Polynomial interpolation

Generation of the raw data

n <- 15
set.seed(7654321)
x <- runif(n) # generate n random numbers in [0,1]
y <- runif(n, min = -1, 1) # generate response in [-1,1]
plot(x,y)

Polynomial interpolation of the raw data

interp <- lm(y ~ poly(x,n-1)) # polynomial interpolation
plot(x,y)
sx <- sort(x)
lines(sx, predict(interp, data.frame(x = sx)))

Prediction of a new data point

Generate a new data point

newx <- runif(1) 
newy <- runif(1) # add a new data point

Prediction

plot(c(0,1),c(-10,1), type = 'n', xlab = 'x', ylab = 'y')
points(x,y)
points(newx,newy, pch = 19)
lines(sort(c(x,newx)), predict(interp, data.frame(x = sort(c(x,newx)))))
points(sort(c(x,newx)), predict(interp, data.frame(x = sort(c(x,newx)))), pch = 3)

The difference between the data point and the prediction is huge.

print(predict(interp, data.frame(x = newx)) - newy)

Graph of the fitted polynomial

plot(c(0,1),c(-100,100), type = 'n', xlab = 'x', ylab = 'y')
points(x,y)

lines(seq(0,1, by = 0.005), predict(interp, data.frame(x = seq(0,1, by = 0.005))))

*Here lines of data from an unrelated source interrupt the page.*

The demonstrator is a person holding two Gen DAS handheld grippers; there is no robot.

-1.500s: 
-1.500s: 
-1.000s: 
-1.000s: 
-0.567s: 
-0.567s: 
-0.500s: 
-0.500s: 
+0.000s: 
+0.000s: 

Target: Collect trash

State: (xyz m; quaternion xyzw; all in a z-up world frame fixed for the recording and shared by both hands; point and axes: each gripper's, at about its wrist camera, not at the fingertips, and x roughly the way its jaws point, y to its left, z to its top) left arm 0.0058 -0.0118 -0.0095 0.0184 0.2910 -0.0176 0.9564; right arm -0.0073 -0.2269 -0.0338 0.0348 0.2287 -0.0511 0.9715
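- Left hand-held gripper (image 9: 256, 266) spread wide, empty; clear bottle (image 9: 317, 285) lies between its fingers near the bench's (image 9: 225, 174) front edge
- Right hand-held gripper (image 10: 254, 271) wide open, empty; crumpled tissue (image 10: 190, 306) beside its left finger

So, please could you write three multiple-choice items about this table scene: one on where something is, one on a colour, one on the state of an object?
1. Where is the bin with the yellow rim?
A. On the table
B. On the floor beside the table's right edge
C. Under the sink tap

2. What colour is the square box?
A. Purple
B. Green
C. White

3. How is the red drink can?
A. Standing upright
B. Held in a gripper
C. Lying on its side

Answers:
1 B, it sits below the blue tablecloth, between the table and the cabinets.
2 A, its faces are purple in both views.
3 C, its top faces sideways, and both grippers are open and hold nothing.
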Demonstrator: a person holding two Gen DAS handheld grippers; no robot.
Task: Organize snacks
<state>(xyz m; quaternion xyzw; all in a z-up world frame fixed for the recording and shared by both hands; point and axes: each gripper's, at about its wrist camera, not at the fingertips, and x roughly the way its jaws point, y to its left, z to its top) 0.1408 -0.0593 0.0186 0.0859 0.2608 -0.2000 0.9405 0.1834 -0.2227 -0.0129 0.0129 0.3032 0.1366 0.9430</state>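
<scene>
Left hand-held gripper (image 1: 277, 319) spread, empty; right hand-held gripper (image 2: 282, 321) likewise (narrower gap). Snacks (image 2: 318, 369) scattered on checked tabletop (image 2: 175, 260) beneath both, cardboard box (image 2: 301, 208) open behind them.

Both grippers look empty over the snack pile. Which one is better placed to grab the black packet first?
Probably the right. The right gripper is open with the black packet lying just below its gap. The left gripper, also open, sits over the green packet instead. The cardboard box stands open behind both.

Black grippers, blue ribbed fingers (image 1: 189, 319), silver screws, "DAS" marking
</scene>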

Linear regression on the same dataset

linreg <- lm(y ~ x) # linear regression
plot(x,y)
points(newx,newy, pch = 19)
sx <- sort(x)
lines(sx, predict(linreg, data.frame(x = sx)))

Indometh nonlinear fit

Indo.1 <- Indometh[Indometh$Subject == 1, ]
with(Indo.1, plot(time,conc))
indometh.nls <- nls(conc ~ c0 * exp(- k * time),  # model
    data = Indo.1,                # dataset
    start = list(c0 = 1, k = 0))  # initial guess for the parameters
lines(seq(0,8, by = 0.1),predict(indometh.nls, list(time = seq(0,8, by = 0.1))))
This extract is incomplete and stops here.